- [Work required] Could you print the full listing below, keeping each line identical?

- [Collected material]
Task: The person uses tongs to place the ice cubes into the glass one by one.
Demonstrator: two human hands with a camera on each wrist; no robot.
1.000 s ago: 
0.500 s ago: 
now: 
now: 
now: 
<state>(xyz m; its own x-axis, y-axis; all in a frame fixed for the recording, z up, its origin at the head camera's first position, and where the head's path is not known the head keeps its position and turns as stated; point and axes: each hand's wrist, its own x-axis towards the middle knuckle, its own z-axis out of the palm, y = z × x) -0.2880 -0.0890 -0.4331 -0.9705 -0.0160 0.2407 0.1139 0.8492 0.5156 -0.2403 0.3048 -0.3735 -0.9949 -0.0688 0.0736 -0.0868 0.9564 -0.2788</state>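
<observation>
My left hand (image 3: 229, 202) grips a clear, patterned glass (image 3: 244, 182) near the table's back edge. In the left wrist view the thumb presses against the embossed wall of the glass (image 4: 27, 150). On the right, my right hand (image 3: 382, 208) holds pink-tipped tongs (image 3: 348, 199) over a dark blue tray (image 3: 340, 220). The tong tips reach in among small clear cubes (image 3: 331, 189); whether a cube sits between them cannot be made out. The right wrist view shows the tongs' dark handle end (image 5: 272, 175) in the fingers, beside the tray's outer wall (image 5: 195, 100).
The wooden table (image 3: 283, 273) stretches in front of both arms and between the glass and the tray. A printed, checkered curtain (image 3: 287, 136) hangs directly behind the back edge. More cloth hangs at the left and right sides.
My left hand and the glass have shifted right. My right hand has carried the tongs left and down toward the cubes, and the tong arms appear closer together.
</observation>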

- [Answer section]
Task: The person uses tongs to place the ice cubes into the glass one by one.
Demonstrator: two human hands with a camera on each wrist; no robot.
1.000 s ago: 
0.500 s ago: 
now: 
now: 
now: 
<state>(xyz m; its own x-axis, y-axis; all in a frame fixed for the recording, z up, its origin at the head camera's first position, and where the head's path is not known the head keeps its position and turns as stated; point and axes: each hand's wrist, its own x-axis towards the middle knuckle, its own z-axis out of the palm, y = z × x) -0.2880 -0.0890 -0.4331 -0.9705 -0.0160 0.2407 0.1139 0.8492 0.5156 -0.2403 0.3048 -0.3735 -0.9949 -0.0688 0.0736 -0.0868 0.9564 -0.2788</state>
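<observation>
My left hand (image 3: 229, 202) grips a clear, patterned glass (image 3: 244, 182) near the table's back edge. In the left wrist view the thumb presses against the embossed wall of the glass (image 4: 27, 150). On the right, my right hand (image 3: 382, 208) holds pink-tipped tongs (image 3: 348, 199) over a dark blue tray (image 3: 340, 220). The tong tips reach in among small clear cubes (image 3: 331, 189); whether a cube sits between them cannot be made out. The right wrist view shows the tongs' dark handle end (image 5: 272, 175) in the fingers, beside the tray's outer wall (image 5: 195, 100).
The wooden table (image 3: 283, 273) stretches in front of both arms and between the glass and the tray. A printed, checkered curtain (image 3: 287, 136) hangs directly behind the back edge. More cloth hangs at the left and right sides.
My left hand and the glass have shifted right. My right hand has carried the tongs left and down toward the cubes, and the tong arms appear closer together.
</observation>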

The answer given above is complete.